--- Exercise goal ---
Could you copy all of the records below exactly as they appear?

--- Records from a dataset ---
Start of Block

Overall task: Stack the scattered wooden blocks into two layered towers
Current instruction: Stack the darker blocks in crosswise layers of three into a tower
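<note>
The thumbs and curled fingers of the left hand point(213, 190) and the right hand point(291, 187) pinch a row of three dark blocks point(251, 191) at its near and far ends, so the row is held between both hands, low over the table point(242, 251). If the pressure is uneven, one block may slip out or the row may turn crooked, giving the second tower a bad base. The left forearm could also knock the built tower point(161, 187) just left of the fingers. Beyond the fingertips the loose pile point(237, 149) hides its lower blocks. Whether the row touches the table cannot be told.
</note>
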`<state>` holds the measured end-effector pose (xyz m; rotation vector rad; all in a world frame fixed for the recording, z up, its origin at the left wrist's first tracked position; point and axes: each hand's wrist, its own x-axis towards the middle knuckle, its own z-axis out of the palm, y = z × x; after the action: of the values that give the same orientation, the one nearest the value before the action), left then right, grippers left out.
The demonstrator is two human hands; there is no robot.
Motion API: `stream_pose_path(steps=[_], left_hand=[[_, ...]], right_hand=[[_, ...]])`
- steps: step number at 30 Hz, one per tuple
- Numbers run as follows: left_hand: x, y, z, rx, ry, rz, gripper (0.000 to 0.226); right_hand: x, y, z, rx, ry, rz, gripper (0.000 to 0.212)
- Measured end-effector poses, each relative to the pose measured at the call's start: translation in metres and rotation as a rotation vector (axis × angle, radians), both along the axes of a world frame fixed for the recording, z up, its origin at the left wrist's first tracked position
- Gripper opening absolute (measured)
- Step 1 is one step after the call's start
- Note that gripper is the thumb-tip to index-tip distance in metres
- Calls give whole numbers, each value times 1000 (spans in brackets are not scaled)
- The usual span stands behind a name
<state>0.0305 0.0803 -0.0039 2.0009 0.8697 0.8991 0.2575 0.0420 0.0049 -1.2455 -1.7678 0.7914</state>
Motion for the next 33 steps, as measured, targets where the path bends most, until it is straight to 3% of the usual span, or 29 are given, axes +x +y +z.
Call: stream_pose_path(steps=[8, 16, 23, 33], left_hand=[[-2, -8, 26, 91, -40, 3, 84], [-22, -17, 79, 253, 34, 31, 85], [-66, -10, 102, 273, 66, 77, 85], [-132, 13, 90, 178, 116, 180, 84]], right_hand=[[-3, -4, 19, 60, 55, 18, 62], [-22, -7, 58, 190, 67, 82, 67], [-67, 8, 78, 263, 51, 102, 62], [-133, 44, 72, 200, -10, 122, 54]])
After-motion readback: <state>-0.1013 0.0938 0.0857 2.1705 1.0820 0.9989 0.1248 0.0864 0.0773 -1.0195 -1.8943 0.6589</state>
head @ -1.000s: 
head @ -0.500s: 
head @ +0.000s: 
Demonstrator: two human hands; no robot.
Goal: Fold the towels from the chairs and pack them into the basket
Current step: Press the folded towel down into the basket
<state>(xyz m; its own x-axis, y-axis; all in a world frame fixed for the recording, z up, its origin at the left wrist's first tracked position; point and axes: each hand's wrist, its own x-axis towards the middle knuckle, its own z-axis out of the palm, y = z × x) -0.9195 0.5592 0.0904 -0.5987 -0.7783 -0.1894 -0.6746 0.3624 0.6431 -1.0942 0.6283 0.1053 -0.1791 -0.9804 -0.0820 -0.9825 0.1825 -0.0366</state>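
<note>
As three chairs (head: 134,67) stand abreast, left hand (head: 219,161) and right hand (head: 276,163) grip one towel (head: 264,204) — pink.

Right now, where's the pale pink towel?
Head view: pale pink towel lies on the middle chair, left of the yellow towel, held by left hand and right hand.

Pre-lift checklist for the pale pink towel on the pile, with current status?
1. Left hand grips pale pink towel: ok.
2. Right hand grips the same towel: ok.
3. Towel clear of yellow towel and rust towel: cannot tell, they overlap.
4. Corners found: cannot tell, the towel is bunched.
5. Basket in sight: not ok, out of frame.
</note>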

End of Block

--- Written solution ---
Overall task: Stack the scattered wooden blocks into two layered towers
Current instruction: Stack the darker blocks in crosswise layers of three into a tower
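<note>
The thumbs and curled fingers of the left hand point(213, 190) and the right hand point(291, 187) pinch a row of three dark blocks point(251, 191) at its near and far ends, so the row is held between both hands, low over the table point(242, 251). If the pressure is uneven, one block may slip out or the row may turn crooked, giving the second tower a bad base. The left forearm could also knock the built tower point(161, 187) just left of the fingers. Beyond the fingertips the loose pile point(237, 149) hides its lower blocks. Whether the row touches the table cannot be told.
</note>
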`<state>` holds the measured end-effector pose (xyz m; rotation vector rad; all in a world frame fixed for the recording, z up, its origin at the left wrist's first tracked position; point and axes: each hand's wrist, its own x-axis towards the middle knuckle, its own z-axis out of the palm, y = z × x; after the action: of the values that give the same orientation, the one nearest the value before the action), left then right, grippers left out.
The demonstrator is two human hands; there is no robot.
Motion API: `stream_pose_path(steps=[_], left_hand=[[_, ...]], right_hand=[[_, ...]])`
- steps: step number at 30 Hz, one per tuple
- Numbers run as follows: left_hand: x, y, z, rx, ry, rz, gripper (0.000 to 0.226); right_hand: x, y, z, rx, ry, rz, gripper (0.000 to 0.212)
- Measured end-effector poses, each relative to the pose measured at the call's start: translation in metres and rotation as a rotation vector (axis × angle, radians), both along the axes of a world frame fixed for the recording, z up, its origin at the left wrist's first tracked position
- Gripper opening absolute (measured)
- Step 1 is one step after the call's start
- Note that gripper is the thumb-tip to index-tip distance in metres
- Calls give whole numbers, each value times 1000 (spans in brackets are not scaled)
- The usual span stands behind a name
<state>0.0305 0.0803 -0.0039 2.0009 0.8697 0.8991 0.2575 0.0420 0.0049 -1.2455 -1.7678 0.7914</state>
Motion for the next 33 steps, as measured, targets where the path bends most, until it is straight to 3% of the usual span, or 29 are given, axes +x +y +z.
Call: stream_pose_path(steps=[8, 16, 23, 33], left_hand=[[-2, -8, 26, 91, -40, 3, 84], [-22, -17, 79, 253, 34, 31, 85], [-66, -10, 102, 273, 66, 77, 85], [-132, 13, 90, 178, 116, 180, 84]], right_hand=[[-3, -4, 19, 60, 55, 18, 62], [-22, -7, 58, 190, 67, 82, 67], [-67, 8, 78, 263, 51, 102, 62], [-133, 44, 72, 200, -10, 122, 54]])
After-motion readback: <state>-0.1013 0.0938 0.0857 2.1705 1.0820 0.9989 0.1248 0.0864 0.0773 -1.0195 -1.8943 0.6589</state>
head @ -1.000s: 
head @ -0.500s: 
head @ +0.000s: 
Demonstrator: two human hands; no robot.
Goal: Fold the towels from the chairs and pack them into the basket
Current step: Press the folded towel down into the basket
<state>(xyz m; its own x-axis, y-axis; all in a world frame fixed for the recording, z up, its origin at the left wrist's first tracked position; point and axes: each hand's wrist, its own x-axis towards the middle knuckle, its own z-axis out of the palm, y = z × x) -0.9195 0.5592 0.0904 -0.5987 -0.7783 -0.1894 -0.6746 0.3624 0.6431 -1.0942 0.6283 0.1053 -0.1791 -0.9804 -0.0820 -0.9825 0.1825 -0.0366</state>
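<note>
As three chairs (head: 134,67) stand abreast, left hand (head: 219,161) and right hand (head: 276,163) grip one towel (head: 264,204) — pink.

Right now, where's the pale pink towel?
Head view: pale pink towel lies on the middle chair, left of the yellow towel, held by left hand and right hand.

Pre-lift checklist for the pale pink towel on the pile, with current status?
1. Left hand grips pale pink towel: ok.
2. Right hand grips the same towel: ok.
3. Towel clear of yellow towel and rust towel: cannot tell, they overlap.
4. Corners found: cannot tell, the towel is bunched.
5. Basket in sight: not ok, out of frame.
</note>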

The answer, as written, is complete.